Your nonprofit's database is your organization's most treasured possession. It can be difficult to remind yourself of securing the little things, and let's be honest — all of us can get lazy when it comes to being thorough with protecting our data. How many of you have ever written down a password on a sticky note and stuck it on your PC monitor in plain sight? Don't worry. Me too.
The point is, we all have to start being more careful about our data. For you and your organization, this means following specific guidelines for security and privacy.
Below are some security and privacy pointers that can help you create a more secure donor database:
Password protect your work computer to prevent unauthorized access to sensitive documents and files. Avoid using common words and phrases when creating your passwords. Creating a password will enable you to securely lock your computer through Windows. Unattended computers should always be locked.
Your desktop isn't the only thing that should be protected. Mobile devices are a gateway to your network, so password protect and lock your mobile devices when not in use.
Avoid saving personal information such as social security numbers or bank account information in unprotected document files. If keeping this information on your system is necessary, password protect or encrypt the file to prevent unauthorized access.
It's a jungle out there! Install antivirus software to protect your system against viruses, ransomware, and malware. Keeping your antivirus software up to date is important, so always run updates when prompted.
Antivirus software isn't the only thing that needs to be updated. Run Windows or iOS updates when prompted or set a schedule under System Updates to ensure updates are automatically applied to your computer when they become available.
Be sure to back up important documents and files. External hard drives are a cheap and efficient way to quickly back up your data or consider using subscriptions-based cloud services like Carbonite or iCloud to save your data.
If you’re database is cloud based, then your data is being backed up regularly, but if you store your data on a desktop, be sure that you back up your database at the end of every day—especially after a day of heavy database use—to an external source, be it in the cloud or an external hard drive.
Be alert for email scams and phishing. Emails from unknown senders should always be deleted, but you should also be wary of odd emails originating from friends, family, or coworkers. Unusual subject lines or messages generally indicate the message came from a malicious source.
As public Wi-Fi becomes more ubiquitous it's tempting to use a free connection whenever it's available but remember that these connections are not secure and any information sent over public Wi-Fi can potentially be intercepted by hackers scanning the connection.
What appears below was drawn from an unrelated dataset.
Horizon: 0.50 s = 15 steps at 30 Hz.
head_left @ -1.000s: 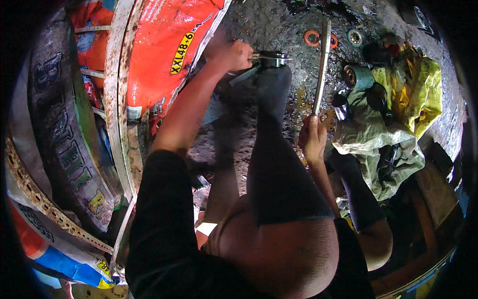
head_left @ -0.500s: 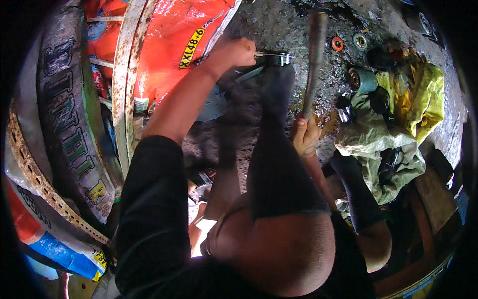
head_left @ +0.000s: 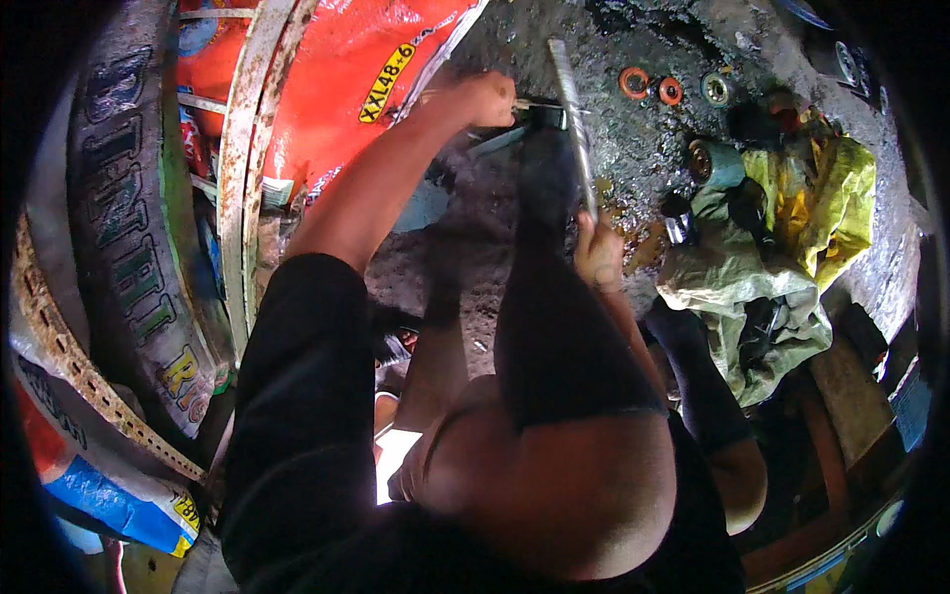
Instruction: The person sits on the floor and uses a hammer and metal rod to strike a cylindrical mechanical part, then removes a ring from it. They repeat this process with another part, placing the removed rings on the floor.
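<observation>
Bounding the left: a dark lettered sheet (head_left: 129, 228) and a perforated metal strip (head_left: 84, 371) wall off that side.
Rusted rails (head_left: 240, 148): they run along the red sack (head_left: 336, 89), seemingly holding it back like a rack; they form a hard edge close to the left arm.
Left hand (head_left: 487, 99): closed in a fist around a thin metal rod (head_left: 537, 104), beside the red sack's pale edge. The arm is stretched out, probably to steady the rod; the sack leaves little room leftward.
Small metal piece (head_left: 549, 118): at the rod's right end, just beyond the dark tip of the covered leg (head_left: 574, 346). It is dim, so its shape, and whether rod or leg touches it, cannot be told.
Metal bar (head_left: 572, 109): its far end leans left, passing in view just right of the small metal piece; any contact is unclear.
Right hand (head_left: 599, 255): gripping the bar by its near end, perhaps to leave most of the length for reach. The covered leg bounds this hand on the left.
Wet ground (head_left: 633, 148): spreads right of the bar, the open room for moving it sideways.
Orange-rimmed wheels (head_left: 633, 83): two lie with a pale wheel (head_left: 714, 89) beyond the bar, likely put aside within reach.
Right edge: a teal roller (head_left: 720, 163), a yellow sack (head_left: 841, 198) and a grey-green sack (head_left: 708, 282) crowd together, limiting movement there.
</observation>
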Available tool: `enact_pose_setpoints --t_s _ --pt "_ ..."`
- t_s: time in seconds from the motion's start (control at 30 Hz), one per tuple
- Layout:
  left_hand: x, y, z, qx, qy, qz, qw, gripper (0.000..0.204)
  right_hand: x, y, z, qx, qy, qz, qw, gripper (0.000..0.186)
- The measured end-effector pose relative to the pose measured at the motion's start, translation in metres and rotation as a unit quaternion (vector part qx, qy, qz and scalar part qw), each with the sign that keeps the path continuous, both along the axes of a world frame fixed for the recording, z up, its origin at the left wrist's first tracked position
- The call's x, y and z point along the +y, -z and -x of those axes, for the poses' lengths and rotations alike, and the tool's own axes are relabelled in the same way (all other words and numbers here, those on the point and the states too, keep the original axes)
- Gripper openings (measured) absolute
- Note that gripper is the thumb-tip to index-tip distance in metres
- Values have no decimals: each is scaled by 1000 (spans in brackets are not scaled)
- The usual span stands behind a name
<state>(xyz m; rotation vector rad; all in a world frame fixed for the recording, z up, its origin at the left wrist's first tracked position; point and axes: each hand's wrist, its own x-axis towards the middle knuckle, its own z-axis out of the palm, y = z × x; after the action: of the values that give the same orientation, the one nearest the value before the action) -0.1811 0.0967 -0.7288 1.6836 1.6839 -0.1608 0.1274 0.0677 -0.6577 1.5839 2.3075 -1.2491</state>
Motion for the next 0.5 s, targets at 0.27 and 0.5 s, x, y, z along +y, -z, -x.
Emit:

If you need to send an email or access sensitive personal information online, disconnect from the wireless network first. Don't forget: your mobile device can create a personal Wi-Fi hotspot, allowing you to safely connect your devices such as laptops or tablets to the Internet.
Your policy manual should include policies around all these security and privacy best practices, but there’s little point in having all these policies if you don’t take the time to make sure all staff know and understand them. New employees should receive a thorough review of all these points and all staff should have a regular periodic review.
Expand upon and alter these policies so they make sense for your specific organization, and you will have a more secure donor database, guaranteed.
And no more passwords on sticky notes, okay?